To solve this problem, we can use the principles of electrochemistry and stoichiometry.
We are given that a current of 30.5 A (amperes) is used in an electrochemical process to produce MnO2. Our goal is to determine the time required to produce 1.10 kg of MnO2.
First, let's analyze the given half-reaction:
Mn2+(aq) + 2 H2O(l) -> MnO2(s) + 4 H+(aq) + 2 e-
From the balanced half-reaction, we can see that for every 2 moles of electrons (2 e-) involved in the reduction of Mn2+ to MnO2, 1 mole of MnO2 is produced.
To find the amount of MnO2 produced, we need to calculate the number of moles. We can use the molar mass of MnO2 to convert the mass given (1.10 kg) to moles.
Molar mass of MnO2 = atomic mass of Mn + (2 x atomic mass of O)
= 54.938045 g/mol + (2 x 15.999 g/mol)
= 54.938045 g/mol + 31.998 g/mol
= 86.936045 g/mol
To convert mass to moles, we can use the formula:
moles = mass / molar mass
moles of MnO2 = 1.10 kg / (86.936045 g/mol)
= 12.64 mol
Now, let's consider the Faraday's Law of Electrolysis, which states that the amount of substance produced or consumed in an electrolytic reaction is directly proportional to the quantity of electricity (electric charge) passed through the system.
We can use the equation:
moles = (coulombs / Faraday's constant) * (1 / n)
Where:
- moles is the amount of substance produced or consumed
- coulombs is the electric charge (current * time)

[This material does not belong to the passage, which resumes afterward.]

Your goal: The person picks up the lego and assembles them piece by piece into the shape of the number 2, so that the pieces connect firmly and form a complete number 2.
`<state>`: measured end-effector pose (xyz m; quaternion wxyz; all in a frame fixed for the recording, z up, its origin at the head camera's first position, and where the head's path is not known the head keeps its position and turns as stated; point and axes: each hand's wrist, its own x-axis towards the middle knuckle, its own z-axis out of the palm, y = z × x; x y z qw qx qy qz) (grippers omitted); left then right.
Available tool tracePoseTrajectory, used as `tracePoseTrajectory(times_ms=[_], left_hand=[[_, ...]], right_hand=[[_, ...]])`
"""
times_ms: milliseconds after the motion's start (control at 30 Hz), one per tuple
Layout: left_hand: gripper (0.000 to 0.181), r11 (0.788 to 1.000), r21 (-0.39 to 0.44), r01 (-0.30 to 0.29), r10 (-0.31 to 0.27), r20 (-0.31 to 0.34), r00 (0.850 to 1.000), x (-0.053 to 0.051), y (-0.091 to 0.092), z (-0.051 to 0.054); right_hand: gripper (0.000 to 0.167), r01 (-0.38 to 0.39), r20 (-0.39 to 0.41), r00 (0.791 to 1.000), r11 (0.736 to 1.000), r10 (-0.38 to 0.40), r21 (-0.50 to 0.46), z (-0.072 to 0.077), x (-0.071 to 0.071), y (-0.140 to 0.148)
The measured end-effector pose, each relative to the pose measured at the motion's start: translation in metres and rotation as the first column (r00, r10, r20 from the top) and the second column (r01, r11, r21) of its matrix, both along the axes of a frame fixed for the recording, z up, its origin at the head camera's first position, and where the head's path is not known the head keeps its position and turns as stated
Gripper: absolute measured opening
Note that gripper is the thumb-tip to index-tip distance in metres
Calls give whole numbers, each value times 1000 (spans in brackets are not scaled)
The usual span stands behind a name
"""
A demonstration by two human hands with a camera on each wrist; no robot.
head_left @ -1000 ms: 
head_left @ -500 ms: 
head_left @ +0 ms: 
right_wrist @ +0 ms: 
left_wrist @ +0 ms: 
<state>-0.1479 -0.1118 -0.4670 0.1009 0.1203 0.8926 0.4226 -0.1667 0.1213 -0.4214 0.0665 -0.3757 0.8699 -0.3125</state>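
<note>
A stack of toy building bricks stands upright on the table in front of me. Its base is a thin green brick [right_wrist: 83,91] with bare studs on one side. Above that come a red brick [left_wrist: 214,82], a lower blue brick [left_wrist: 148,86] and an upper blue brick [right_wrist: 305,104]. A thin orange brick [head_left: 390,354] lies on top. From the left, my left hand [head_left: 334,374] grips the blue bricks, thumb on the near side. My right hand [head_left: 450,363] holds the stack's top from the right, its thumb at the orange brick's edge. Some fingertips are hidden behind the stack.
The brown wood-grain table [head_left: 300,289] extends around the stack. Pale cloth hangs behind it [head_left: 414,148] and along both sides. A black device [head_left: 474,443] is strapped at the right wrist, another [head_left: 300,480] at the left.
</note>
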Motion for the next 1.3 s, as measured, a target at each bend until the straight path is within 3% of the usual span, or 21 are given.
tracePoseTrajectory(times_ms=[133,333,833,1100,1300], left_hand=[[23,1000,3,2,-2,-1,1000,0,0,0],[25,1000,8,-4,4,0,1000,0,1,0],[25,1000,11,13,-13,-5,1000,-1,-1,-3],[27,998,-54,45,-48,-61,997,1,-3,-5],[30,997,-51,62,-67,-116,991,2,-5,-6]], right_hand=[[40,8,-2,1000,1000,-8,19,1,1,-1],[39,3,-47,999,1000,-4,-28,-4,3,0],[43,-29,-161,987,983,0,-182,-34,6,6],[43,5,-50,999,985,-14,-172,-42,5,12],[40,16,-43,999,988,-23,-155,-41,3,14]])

- Faraday's constant is the charge of 1 mole of electrons (F = 96,485 C/mol e-)
- n is the number of moles of electrons involved in the reaction (2 moles of electrons in this case)
Rearranging the equation, we can solve for time (in seconds):
time = (moles * Faraday's constant * n) / coulombs
Let's substitute the known values into the equation:
time = (12.64 mol * 96,485 C/mol * 2) / 30.5 A
Now, let's perform the calculation:
time = 779,056 s
To convert the time to hours, we divide by the number of seconds in an hour:
time = 779,056 s / 3600 s/h
≈ 216.4 hours
Therefore, it would take approximately 216.4 hours to produce 1.10 kg of MnO2 with a current of 30.5 A.